▸ TASK DIRECTIONS: Your task is to repeat exactly the lines below between the line holding "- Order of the" and the line holding "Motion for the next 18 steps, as", inclusive, and only those.
Segment Start: INPUT
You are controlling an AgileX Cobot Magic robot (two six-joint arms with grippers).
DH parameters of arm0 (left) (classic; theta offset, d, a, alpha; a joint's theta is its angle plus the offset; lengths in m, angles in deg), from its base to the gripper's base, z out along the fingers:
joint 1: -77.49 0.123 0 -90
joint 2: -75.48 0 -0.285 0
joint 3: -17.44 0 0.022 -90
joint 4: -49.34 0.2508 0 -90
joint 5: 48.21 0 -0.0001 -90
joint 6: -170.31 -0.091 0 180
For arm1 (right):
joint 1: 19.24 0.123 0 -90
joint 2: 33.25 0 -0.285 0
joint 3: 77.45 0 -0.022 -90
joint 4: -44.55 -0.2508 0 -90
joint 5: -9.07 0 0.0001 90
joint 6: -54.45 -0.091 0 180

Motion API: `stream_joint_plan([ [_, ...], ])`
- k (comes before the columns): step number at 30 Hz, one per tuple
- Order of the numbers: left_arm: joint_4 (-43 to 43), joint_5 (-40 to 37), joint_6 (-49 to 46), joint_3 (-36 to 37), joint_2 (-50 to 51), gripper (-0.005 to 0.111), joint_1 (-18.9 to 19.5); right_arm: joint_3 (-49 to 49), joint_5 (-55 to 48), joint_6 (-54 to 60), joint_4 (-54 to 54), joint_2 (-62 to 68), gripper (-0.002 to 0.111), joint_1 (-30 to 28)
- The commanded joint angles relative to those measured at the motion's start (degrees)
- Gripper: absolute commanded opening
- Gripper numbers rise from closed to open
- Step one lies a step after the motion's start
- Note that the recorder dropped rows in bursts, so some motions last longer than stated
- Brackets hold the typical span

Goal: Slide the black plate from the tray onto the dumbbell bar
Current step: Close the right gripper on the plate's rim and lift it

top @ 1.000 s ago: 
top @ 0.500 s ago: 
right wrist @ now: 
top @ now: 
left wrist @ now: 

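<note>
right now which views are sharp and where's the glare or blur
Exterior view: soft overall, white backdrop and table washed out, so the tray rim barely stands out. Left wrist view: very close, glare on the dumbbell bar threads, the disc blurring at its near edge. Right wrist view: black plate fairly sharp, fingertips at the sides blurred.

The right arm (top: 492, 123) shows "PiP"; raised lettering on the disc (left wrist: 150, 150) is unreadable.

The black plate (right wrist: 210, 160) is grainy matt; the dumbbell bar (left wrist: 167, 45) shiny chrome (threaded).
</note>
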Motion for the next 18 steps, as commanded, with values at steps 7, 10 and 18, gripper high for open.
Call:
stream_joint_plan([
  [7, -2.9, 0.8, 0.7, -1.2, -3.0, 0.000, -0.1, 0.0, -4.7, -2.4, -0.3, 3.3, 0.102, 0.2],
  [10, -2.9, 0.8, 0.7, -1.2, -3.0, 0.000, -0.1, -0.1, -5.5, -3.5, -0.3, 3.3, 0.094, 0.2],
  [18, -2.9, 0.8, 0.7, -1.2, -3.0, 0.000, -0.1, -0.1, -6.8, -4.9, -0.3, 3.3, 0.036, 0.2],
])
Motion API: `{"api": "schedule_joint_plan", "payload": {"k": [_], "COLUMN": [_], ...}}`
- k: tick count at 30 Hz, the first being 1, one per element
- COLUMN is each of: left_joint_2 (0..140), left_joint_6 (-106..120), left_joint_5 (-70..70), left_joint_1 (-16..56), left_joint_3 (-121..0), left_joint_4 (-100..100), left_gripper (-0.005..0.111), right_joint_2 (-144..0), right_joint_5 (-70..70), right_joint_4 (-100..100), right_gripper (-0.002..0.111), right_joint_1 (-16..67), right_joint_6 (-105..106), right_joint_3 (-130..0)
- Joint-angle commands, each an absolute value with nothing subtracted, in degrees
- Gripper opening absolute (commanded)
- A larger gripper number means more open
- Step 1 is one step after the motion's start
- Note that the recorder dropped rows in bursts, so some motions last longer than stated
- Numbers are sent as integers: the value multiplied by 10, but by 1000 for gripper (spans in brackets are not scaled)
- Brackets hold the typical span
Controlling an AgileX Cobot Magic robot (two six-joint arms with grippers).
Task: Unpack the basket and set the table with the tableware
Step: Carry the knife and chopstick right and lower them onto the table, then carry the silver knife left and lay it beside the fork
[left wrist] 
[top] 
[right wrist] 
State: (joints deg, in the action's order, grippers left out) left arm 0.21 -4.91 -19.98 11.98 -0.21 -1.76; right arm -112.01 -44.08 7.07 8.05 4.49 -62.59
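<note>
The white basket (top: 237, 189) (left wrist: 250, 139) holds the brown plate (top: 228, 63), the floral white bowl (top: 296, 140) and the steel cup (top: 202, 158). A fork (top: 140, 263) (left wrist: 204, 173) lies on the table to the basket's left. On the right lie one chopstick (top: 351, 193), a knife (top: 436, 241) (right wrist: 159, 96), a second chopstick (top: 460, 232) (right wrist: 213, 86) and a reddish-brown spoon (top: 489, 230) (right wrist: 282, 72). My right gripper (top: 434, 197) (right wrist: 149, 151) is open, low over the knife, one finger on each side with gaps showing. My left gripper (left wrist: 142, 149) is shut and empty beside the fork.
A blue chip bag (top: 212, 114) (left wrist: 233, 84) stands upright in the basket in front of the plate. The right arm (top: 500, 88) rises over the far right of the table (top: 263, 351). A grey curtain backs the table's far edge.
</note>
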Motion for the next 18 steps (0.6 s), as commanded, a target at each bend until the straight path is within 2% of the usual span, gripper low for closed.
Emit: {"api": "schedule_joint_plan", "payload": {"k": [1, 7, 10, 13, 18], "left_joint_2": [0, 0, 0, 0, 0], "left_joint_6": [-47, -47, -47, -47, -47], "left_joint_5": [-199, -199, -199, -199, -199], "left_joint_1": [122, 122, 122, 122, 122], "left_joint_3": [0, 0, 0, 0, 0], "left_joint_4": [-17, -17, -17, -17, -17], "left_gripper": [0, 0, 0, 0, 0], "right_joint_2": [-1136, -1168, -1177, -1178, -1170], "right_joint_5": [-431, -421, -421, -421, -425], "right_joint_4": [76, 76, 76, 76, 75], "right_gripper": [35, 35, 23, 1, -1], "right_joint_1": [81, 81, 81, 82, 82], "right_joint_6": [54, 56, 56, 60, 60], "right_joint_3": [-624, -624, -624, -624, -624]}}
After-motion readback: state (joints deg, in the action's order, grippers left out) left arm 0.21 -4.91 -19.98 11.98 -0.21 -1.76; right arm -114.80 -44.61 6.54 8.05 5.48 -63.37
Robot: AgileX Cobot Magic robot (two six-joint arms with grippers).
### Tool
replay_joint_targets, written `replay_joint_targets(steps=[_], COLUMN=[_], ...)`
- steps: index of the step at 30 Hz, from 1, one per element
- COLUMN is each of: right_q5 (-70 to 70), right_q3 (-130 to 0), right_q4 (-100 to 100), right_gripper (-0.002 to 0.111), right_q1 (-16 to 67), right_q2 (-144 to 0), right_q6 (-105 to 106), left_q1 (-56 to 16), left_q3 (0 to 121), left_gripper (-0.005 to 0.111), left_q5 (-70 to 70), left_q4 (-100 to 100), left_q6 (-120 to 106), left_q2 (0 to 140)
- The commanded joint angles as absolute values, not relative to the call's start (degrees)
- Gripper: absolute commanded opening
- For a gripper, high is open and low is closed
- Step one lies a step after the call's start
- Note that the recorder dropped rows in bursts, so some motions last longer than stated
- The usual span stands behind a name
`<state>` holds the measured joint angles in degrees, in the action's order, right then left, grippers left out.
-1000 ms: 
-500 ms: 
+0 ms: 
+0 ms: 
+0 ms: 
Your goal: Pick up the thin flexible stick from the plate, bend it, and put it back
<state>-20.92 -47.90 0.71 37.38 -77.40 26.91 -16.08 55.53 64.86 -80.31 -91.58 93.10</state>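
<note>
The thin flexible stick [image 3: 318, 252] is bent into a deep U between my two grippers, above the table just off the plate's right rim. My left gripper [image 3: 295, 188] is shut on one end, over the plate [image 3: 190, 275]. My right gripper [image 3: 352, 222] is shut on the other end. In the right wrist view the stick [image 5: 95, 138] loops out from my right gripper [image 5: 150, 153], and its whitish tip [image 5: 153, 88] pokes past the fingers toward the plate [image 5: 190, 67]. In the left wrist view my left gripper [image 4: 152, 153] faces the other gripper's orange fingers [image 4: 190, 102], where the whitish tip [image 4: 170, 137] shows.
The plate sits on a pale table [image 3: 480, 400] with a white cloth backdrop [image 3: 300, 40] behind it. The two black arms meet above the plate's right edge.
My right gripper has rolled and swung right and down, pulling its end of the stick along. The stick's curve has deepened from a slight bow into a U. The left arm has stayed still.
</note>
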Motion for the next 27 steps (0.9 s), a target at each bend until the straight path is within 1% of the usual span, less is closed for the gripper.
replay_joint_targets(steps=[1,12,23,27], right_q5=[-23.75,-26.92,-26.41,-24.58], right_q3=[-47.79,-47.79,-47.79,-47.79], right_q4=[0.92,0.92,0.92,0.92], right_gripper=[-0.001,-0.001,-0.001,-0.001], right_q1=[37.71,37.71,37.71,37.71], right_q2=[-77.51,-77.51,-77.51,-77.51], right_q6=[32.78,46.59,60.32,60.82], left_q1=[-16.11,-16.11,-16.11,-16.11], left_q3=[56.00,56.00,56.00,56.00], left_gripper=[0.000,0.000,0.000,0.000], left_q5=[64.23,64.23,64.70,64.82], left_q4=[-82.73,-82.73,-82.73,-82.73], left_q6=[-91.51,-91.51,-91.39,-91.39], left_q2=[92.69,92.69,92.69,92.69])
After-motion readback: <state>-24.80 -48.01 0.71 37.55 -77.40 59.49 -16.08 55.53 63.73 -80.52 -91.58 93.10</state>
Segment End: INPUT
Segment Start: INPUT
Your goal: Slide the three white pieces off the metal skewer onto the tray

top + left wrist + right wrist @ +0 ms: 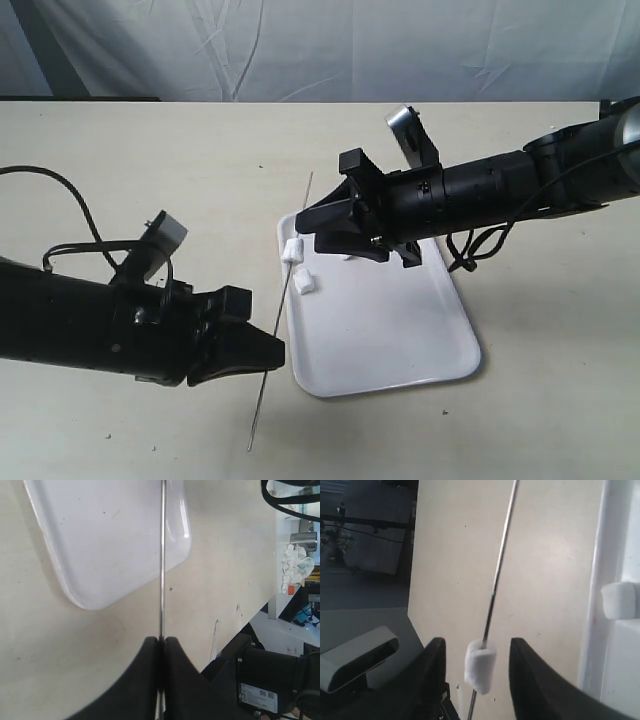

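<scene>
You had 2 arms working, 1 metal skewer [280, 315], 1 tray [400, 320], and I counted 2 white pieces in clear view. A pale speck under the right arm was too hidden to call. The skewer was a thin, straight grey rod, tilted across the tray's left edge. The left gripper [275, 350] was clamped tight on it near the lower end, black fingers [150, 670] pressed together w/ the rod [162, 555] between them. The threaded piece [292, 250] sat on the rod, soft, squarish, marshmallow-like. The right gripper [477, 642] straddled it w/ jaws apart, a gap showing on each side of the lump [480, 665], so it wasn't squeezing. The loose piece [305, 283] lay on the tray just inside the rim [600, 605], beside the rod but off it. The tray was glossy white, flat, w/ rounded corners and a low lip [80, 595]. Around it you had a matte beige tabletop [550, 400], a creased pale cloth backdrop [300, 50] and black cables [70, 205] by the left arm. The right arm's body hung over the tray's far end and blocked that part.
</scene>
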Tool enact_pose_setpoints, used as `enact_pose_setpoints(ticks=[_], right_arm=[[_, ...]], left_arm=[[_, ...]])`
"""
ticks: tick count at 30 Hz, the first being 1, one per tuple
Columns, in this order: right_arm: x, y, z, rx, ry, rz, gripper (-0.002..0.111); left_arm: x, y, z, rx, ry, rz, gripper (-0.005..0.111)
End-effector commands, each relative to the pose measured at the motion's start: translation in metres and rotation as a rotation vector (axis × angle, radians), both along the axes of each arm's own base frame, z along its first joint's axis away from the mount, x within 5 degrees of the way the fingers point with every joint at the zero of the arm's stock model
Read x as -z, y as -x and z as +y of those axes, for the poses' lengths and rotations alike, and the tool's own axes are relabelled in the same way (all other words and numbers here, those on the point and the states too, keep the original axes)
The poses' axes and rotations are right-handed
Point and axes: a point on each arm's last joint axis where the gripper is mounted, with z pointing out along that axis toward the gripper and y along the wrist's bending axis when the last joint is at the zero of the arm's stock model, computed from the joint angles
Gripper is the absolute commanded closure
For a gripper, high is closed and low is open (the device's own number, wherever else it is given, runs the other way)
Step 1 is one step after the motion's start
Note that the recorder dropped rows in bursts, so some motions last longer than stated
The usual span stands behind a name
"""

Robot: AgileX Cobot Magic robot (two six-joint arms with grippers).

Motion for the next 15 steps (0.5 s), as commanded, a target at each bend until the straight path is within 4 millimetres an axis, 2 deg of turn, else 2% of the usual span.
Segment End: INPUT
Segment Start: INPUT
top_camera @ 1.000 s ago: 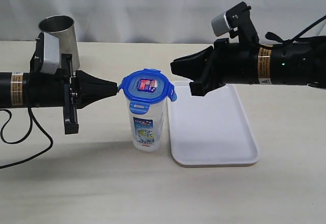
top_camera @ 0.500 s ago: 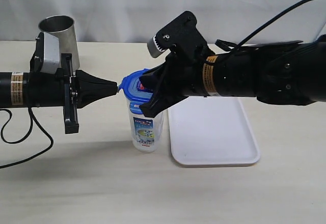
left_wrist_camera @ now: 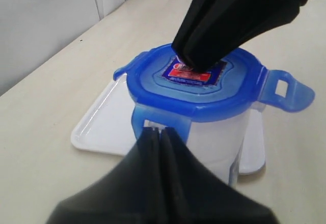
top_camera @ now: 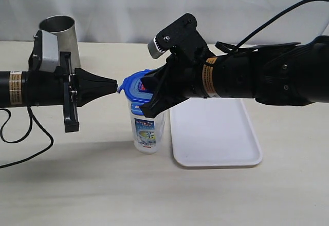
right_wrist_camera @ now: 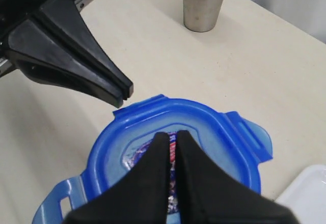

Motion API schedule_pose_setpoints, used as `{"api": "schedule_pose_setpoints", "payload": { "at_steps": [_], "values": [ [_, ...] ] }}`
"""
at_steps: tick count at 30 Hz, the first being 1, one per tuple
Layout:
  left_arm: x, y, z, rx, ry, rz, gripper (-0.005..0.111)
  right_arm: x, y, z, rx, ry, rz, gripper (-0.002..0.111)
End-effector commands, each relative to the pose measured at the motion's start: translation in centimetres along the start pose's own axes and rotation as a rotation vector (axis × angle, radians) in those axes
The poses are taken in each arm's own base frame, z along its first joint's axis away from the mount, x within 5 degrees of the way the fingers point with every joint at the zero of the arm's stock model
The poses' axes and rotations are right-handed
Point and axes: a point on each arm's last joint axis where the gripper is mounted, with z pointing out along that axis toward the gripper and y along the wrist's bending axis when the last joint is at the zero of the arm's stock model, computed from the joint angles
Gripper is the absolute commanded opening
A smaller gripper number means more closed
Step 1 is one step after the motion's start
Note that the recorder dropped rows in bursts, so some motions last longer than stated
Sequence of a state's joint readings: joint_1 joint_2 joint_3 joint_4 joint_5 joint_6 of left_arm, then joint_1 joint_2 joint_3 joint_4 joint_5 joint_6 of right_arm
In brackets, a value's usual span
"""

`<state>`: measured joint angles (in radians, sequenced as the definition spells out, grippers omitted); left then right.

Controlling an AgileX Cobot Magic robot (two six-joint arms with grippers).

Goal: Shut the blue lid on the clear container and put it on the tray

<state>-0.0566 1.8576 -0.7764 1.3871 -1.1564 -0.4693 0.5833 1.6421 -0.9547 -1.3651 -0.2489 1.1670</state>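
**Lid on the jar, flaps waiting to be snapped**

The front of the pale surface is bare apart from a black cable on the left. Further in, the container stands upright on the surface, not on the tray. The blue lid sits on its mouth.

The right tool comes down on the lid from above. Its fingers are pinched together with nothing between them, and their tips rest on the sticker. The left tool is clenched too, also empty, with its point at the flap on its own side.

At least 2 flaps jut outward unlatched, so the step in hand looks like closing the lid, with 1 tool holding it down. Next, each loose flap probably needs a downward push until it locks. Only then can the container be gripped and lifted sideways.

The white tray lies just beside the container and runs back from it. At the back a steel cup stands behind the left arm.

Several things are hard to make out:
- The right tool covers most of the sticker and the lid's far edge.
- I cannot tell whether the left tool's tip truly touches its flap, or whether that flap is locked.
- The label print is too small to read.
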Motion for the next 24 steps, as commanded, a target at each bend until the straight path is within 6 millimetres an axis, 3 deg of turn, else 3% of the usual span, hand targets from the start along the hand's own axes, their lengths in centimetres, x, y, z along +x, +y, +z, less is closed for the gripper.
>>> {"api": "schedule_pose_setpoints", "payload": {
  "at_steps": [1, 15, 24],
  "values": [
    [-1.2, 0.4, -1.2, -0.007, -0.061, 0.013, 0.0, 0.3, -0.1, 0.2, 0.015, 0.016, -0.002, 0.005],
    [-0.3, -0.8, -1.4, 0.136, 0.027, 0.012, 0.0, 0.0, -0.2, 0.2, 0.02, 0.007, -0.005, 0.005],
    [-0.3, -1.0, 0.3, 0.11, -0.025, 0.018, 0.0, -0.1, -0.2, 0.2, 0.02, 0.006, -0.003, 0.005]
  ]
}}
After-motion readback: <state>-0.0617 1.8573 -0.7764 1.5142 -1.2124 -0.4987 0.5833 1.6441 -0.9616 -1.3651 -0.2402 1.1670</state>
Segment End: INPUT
▸ EXERCISE RESPONSE:
- Order of the numbers: left_arm: joint_4 (-43 to 43), joint_5 (-40 to 37), joint_6 (-49 to 46), joint_3 (-36 to 37), joint_2 (-50 to 51), gripper (-0.005 to 0.111), joint_1 (-18.9 to 19.5); right_arm: joint_3 (-49 to 49), joint_5 (-55 to 48), joint_6 (-54 to 60), joint_4 (-54 to 54), joint_2 (-62 to 68), gripper (-0.002 to 0.111), joint_1 (-30 to 28)
- The commanded joint angles relative to those measured at the motion's start (degrees)
- Gripper: absolute commanded opening
- Gripper numbers rise from closed to open
- Step one lies a step after the motion's start
- Note that the recorder dropped rows in bursts, so some motions last longer than stated
- Brackets hold the typical span

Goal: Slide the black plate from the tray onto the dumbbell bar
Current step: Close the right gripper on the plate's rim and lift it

top @ 1.000 s ago: 
top @ 0.500 s ago: 
right wrist @ now: 
top @ now: 
left wrist @ now: 

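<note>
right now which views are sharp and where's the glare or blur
Exterior view: soft overall, white backdrop and table washed out, so the tray rim barely stands out. Left wrist view: very close, glare on the dumbbell bar threads, the disc blurring at its near edge. Right wrist view: black plate fairly sharp, fingertips at the sides blurred.

The right arm (top: 492, 123) shows "PiP"; raised lettering on the disc (left wrist: 150, 150) is unreadable.

The black plate (right wrist: 210, 160) is grainy matt; the dumbbell bar (left wrist: 167, 45) shiny chrome (threaded).
</note>
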Motion for the next 18 steps, as commanded, with values at steps 7, 10 and 18, gripper high for open.

This answer is now finished.